It may not be as grand, lavish and ornate as, say, the Opera Garnier in Paris (built in the Napoleonic style 100 years later), but the Teatro alla Scala — after two years of technical remodeling and interior refurbishing — has returned to the summit of the world's great opera houses.
Built in 1778, La Scala today seats some 2,030 opera-goers, starting with rows and rows of burgundy-colored seats on the ground floor. A video display on the seatback shows the dialog, in the language of the singers and in a choice of Italian or English. You can see (in the bootlegged panorama taken surreptitiously from the Royal Box) that a giant black rectangle for supratitles, like the ones projected in Seattle and New York, simply would not work here.

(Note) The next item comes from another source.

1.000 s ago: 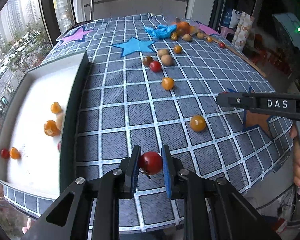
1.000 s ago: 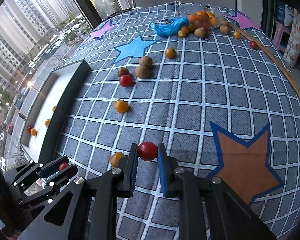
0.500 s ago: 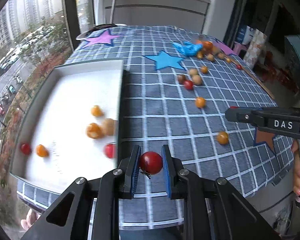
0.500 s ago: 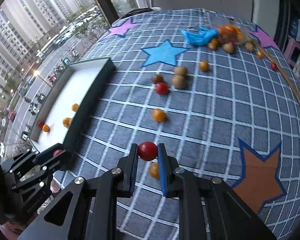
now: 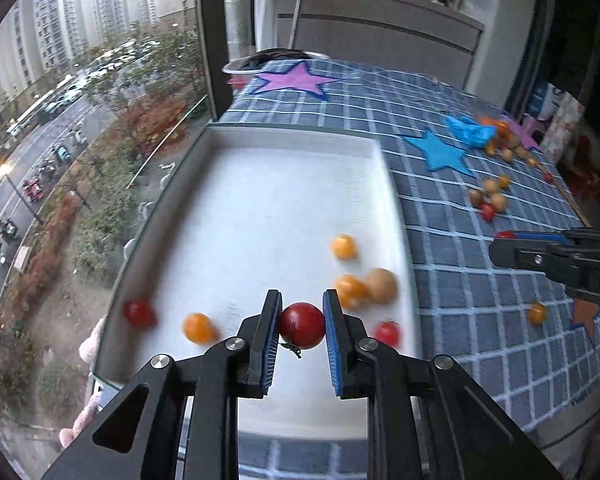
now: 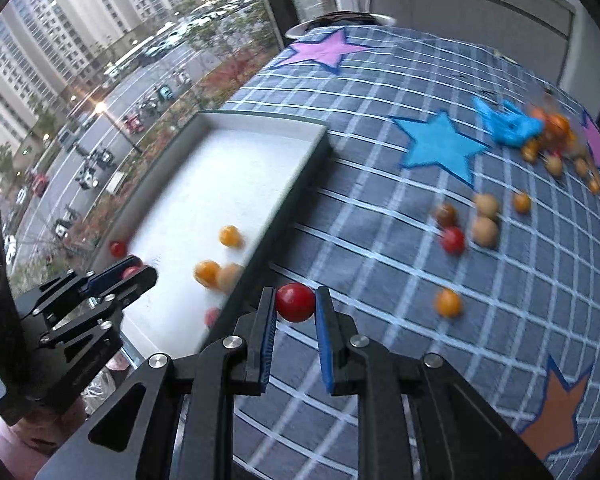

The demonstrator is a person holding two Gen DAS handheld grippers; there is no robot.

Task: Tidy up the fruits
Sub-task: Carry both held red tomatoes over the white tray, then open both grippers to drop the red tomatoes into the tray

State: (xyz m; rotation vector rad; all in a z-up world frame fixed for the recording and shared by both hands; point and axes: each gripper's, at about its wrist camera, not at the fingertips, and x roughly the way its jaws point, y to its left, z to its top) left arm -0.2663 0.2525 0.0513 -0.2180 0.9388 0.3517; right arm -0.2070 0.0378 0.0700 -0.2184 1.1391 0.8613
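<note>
My left gripper (image 5: 301,326) is shut on a red cherry tomato (image 5: 302,325) and holds it above the near end of the white tray (image 5: 296,142). The tray holds several small fruits: orange ones (image 5: 343,246), a tan one (image 5: 381,285) and red ones (image 5: 139,313). My right gripper (image 6: 295,304) is shut on another red tomato (image 6: 295,302), just right of the tray's dark wall (image 6: 284,204), over the cloth. It also shows in the left wrist view (image 5: 504,235). The left gripper shows in the right wrist view (image 6: 128,270).
A blue checked cloth with star patches (image 6: 440,146) covers the table. Loose fruits lie on it: a red one (image 6: 453,239), tan ones (image 6: 485,231), an orange one (image 6: 448,302). A blue bag (image 6: 508,124) and a fruit pile (image 6: 556,128) sit far right. A window drop lies left.
Both grippers have swung left with their tomatoes. The left one went from over the cloth to over the tray; the right one came up to the tray's wall.
</note>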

You can also see stagehands assembling the set for the current production of Wagner's Die Walküre; those are flying horses dimly visible in the very back of the stage. There's almost 18,000 square feet of space back there, enough for three or four complete sets, with a height of 120 feet and traps to a depth of 60 feet. By comparison, McCaw Hall has nearly 2,900 seats but a smaller proscenium, and barely a third the backstage space.
In the public part of the house, four levels of plush red boxes, 36 on each level. At the center of the semicircle, the boxes seat six; as they get closer to the stage (with poorer views), five seats, then four. The boxes were once owned by local families who even had private kitchens in the arrière-loges (tiny rooms across the corridor from the boxes), but today the seats are sold individually: top price (240 euros, $300) for the front spots, less for the back.
At the top of the house, two levels of "galleries," supposedly standing room, with the last 140 second-row seats going on sale nightly for 10 euros. They're standing-room seats if you want to see anything; there's actually a chair if all you want to do is listen.
And what do you hear? The best acoustics imaginable. (On my recent visit, I could understand normal-volume conversations between stagehands from the balcony.) The largest orchestra pit in Europe, 25 feet deep, with a pine floor that maximizes the sound of 110 musicians. (A great view of the Royal Box, too, if you're not concentrating on the conductor or your score.)
Singers have to project over that abyss; it's no wonder that it's virtually impossible to sing at La Scala for one's entire career. And the standees, the regulars who hang out in the gallery, they know what's what. They hooted Roberto Alagna off the stage one night, propelling his understudy, Antonello Palombi, into the production of Aida wearing street clothes.
There's a Seattle connection here, by the way: Palombi arrived at McCaw Hall a few weeks later to sing the lead in Pagliacci; my reviews are here and here.
The new La Scala is so technically proficient that it is able to present over 270 performances a year, 70 percent more than before the remodeling project. (No such programming at McCaw, more's the pity.) The busy schedule is good news for opera lovers here (and La Scala has its share of locals who attend virtually every performance). It's also good news for the administration, which needs those box office receipts. Attendance is strong, running at well over 90 percent capacity. Altogether, an enviable position for an opera house that's been around for 200 years.
One last note: La Scala was the first public building in Europe to be illuminated by electricity. Today, the chandelier alone has nearly 400 bulbs; the monthly electric bill is close to $200,000.